Twenty years after technology began transforming every other sector, there is finally enough movement on enough fronts –15 to be precise — that, despite resilience, everything will change, according to Tom Vander Ark, a columnist for The Huffington Post. New and better ways to learn are inevitable, but progress will be uneven by state/country and leadership dependent. The 5 Drivers.
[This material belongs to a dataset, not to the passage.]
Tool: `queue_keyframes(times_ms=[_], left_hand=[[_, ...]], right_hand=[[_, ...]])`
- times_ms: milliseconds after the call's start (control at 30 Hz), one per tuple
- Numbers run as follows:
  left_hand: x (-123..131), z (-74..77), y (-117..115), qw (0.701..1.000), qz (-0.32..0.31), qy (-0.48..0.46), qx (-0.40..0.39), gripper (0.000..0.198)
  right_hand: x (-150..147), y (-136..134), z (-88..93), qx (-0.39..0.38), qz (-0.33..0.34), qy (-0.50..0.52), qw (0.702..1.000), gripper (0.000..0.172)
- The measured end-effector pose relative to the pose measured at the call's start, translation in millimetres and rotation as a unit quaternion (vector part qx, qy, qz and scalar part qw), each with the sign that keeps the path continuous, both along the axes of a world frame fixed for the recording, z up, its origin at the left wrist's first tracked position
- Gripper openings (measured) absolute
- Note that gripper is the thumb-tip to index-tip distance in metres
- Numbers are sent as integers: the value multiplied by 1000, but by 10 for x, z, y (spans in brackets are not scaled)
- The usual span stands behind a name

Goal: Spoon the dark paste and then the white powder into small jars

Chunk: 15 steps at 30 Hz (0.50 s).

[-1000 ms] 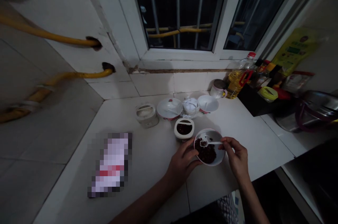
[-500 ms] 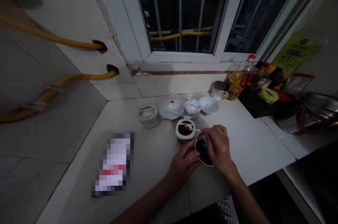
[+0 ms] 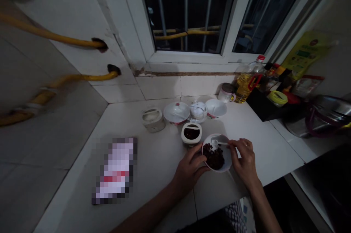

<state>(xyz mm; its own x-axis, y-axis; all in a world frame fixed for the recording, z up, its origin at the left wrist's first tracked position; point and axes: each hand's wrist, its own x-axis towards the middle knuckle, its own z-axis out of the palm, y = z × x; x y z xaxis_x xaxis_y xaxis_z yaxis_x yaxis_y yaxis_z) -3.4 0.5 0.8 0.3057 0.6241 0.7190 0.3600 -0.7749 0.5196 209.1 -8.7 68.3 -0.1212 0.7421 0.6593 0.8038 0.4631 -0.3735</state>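
Note:
My left hand (image 3: pixel 191 165) grips the near left rim of a white bowl (image 3: pixel 226 164), fingers and thumb around its side. Dark reddish-brown bits (image 3: pixel 214 157) lie in the bowl. Between the fingertips of my right hand (image 3: pixel 245 157) is the handle of a small white spoon (image 3: pixel 215 142); its head is inside the bowl, over the bare far wall. Just beyond my left fingers stands a square-topped jar (image 3: pixel 191 142) with a white rim and a bar across its opening, holding dark contents.
Behind the jar stand a lidded pale container (image 3: pixel 153 122), two white bowls (image 3: pixel 177 113) (image 3: pixel 216 108) and a clear jar (image 3: pixel 198 111). An oil bottle (image 3: pixel 245 83), a black condiment box (image 3: pixel 260 105) and a metal pot (image 3: pixel 315 117) line the right. A blurred packet (image 3: pixel 116 171) lies left.
My right hand has drawn the spoon from the square-topped jar back over the bowl, moving right and nearer. The left hand keeps its hold on the bowl.

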Motion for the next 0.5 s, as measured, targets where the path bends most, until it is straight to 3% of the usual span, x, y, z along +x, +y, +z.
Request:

These Web 2.0 forces are benefiting the learning sector, emerging economies, as well as every other sector:
• More broadband: increasingly ubiquitous high speed Internet access is enabling a world of engaging content including video, multiplayer games, simulations, and video conferencing.
• Cheap access devices: netbooks, tablets, and smart phones have dropped below the $100 per year ownership level enabling one-to-one computing solutions.
• Powerful application development platforms: rapid application development and viral adoption have radically reduced cost and increased speed of bringing solutions to market.
• Adaptive content: personalized news (iGoogle), networks (Facebook), purchasing (Amazon), and virtual environments (World of Warcraft) have created a ‘my way’ mindset that will eventually eliminate the common slog through print.
• Platforms: Apple’s iPhone illustrates the elegant bundling of an application, purchasing, and delivery platform. In a few years, we’ll have the same thing in education–powerful learning platforms and cool apps.